What the U.S. Army claims doesn’t match reality:

The Army says these things are false, but they are facts.

Post 9-11 Veterans….
…than average civilians of a similar age

…are more likely to suffer from mental health issues – FALSE
FACT: Posttraumatic stress disorder (PTSD) has been identified in 12% to 20% of noninjured veterans and in 32% of combat casualties. Eight percent of the US general population experience PTSD symptoms

… commit suicide at higher rates – FALSE
FACT: A recent analysis found a suicide rate among veterans of about 30 per 100,000 population per year, compared with the civilian rate of 14 per 100,000.

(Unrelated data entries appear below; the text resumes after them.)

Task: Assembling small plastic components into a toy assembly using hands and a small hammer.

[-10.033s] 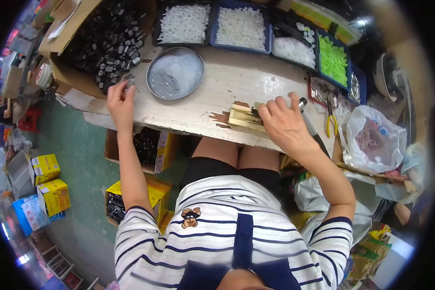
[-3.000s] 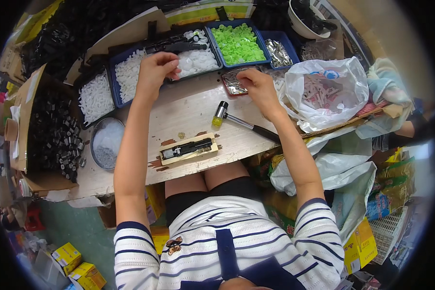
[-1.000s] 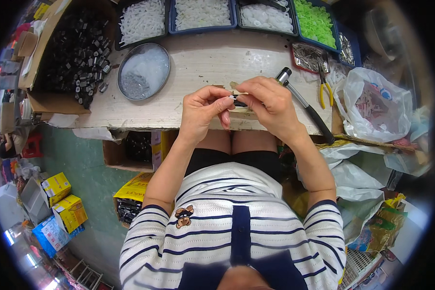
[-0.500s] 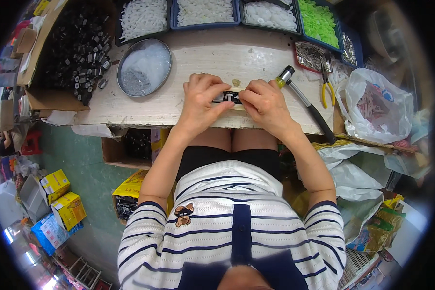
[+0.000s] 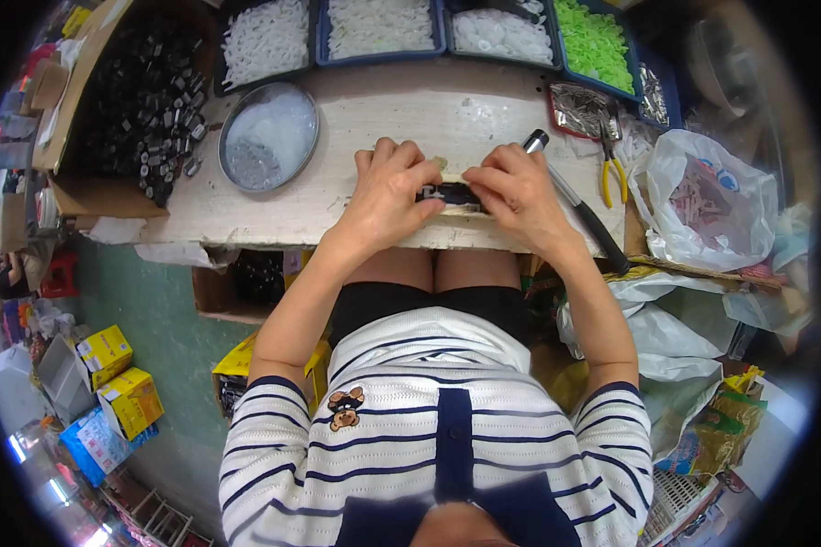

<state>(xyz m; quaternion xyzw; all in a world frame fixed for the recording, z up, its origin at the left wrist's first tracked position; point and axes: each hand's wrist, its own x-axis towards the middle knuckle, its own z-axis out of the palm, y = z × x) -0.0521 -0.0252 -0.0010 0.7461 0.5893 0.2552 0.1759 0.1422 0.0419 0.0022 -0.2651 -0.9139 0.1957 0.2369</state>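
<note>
In the head view, the only one I have, both hands work over the near edge of the desk (image 5: 388, 96), and the thing under them is a long black part (image 5: 458, 193) lying in a cream holder (image 5: 451, 178) close to that edge. On my feed the left hand (image 5: 388, 191) covers the left end, its thumb on the near side and its bent fingers on the far side; I cannot tell whether they grip or merely steady. The right hand (image 5: 518, 191) is at the other end, fingers curled close together and their tips on or just beside the black part; whether they pinch some small piece is hidden from me. As for progress, I judge that the black part is seated in its holder and fitting is under way, partly done, since a little pale detail shows on its upper face while the hands cover both ends. I can't read how many pieces are in place. The hammer (image 5: 600, 235) lies out of hand beside the right hand, and the pliers (image 5: 609, 169) rest near the desk's right side, also unheld. Plenty remains unused, by the look of it: loose green pieces (image 5: 596, 44) and white pieces (image 5: 380, 25) fill their trays, and many black pieces (image 5: 160, 114) crowd the carton at left.
</note>
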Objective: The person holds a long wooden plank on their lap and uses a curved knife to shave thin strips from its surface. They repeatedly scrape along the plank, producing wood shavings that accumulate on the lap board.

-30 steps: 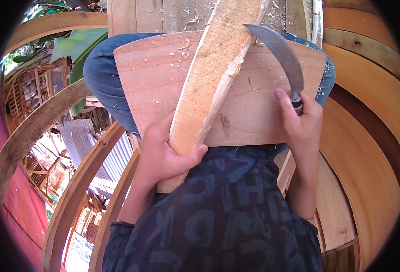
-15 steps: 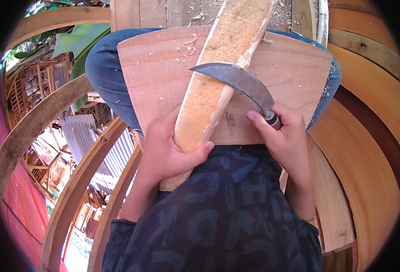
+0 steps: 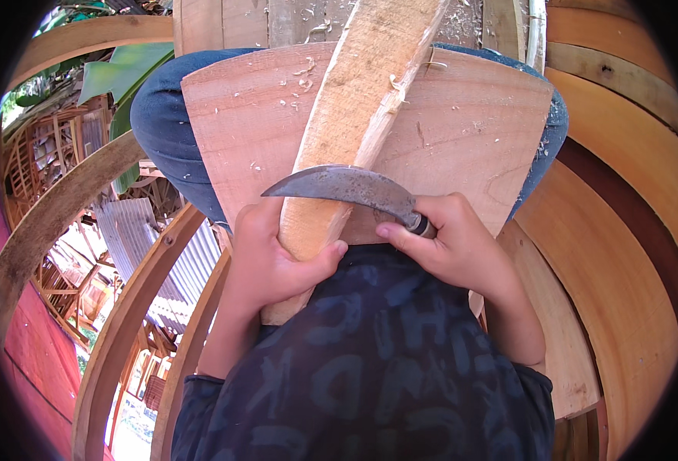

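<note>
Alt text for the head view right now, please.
A person's right hand holds a curved knife across a long wood piece gripped by the left hand. Beneath, a flat board scattered with shavings rests over the legs.

The picture is bright in general, and the light looks like soft daylight. The strongest brightness is on the left, where the ground (image 3: 134,422) behind the wooden slats (image 3: 135,326) is burned to almost white and loses its detail. The corrugated sheet (image 3: 195,269) there is also very pale. On the pale board (image 3: 462,131) the light is even, while the dark shirt (image 3: 362,369) keeps little detail. The curved blade (image 3: 347,184) has a dull grey shine and looks quite sharp. Black corners close the round view, and near its rim the planks (image 3: 615,284) appear bent.
</note>
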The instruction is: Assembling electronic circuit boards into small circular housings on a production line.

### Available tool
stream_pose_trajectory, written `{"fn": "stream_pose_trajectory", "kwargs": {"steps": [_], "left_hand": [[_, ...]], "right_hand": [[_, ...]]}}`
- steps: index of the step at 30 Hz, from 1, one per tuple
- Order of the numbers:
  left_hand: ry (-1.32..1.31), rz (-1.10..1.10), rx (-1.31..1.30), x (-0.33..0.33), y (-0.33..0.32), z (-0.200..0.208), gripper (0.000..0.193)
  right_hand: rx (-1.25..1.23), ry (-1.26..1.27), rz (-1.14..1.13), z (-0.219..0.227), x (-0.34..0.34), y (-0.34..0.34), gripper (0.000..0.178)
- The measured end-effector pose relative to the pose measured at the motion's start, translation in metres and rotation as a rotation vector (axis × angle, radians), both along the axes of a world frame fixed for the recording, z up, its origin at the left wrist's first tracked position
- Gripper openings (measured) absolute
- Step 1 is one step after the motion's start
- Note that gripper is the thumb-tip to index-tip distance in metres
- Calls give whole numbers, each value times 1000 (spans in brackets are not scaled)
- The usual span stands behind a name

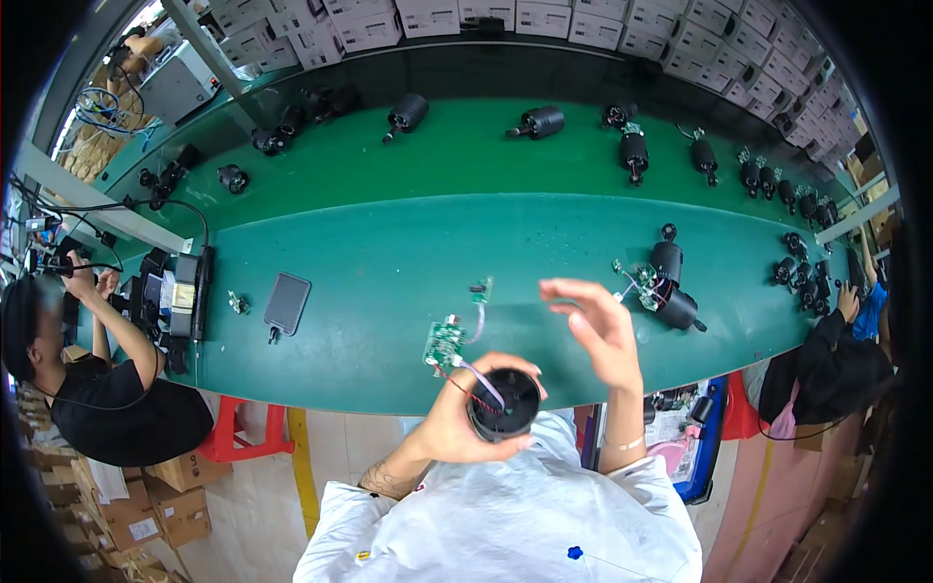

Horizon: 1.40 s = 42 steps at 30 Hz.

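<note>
My left hand [449,425] is wrapped round a black cylindrical housing [518,389], held at the near edge of the bench with its open end facing up. Red and black wires and a pale ribbon cable run out of the housing to a green circuit board [446,341], beside the fingers. Another pale cable links that board to a smaller green board [482,290] farther out. To the right of the housing, my right hand [604,335] hovers over the bench, fingers apart and holding nothing. Its fingertips are clear of the housing.
Two black cylinders with wired boards [669,260] lie at the right. A dark flat rectangular device [288,304] and a small board [237,302] lie left. More black units [539,122] line the back shelf. People sit at both ends; a blue crate [708,457] stands below.
</note>
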State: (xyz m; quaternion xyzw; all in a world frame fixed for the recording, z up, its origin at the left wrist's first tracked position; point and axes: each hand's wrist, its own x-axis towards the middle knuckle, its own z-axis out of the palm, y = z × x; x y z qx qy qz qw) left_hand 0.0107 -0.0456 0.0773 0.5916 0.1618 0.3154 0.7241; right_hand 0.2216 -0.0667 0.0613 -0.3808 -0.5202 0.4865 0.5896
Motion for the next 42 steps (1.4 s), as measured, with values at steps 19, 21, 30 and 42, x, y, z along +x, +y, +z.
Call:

…have higher rates of substance abuse – FALSE
FACT: Individuals deployed to recent conflicts in Iraq and Afghanistan have shown significantly higher rates of SUD diagnoses than civilian populations; in 2013, 44 percent of those returning from deployment had challenges with the transition, including the onset of problematic substance use behavior

…are more likely to be unemployed – FALSE
FACT: While the national unemployment rate is 5 percent, the unemployment rate for Gulf War-era II veterans who reported serving in Iraq, Afghanistan, or both, had an unemployment rate of 8.4 percent— 68 percent higher than the national rate, according to the Bureau of Labor Statistics.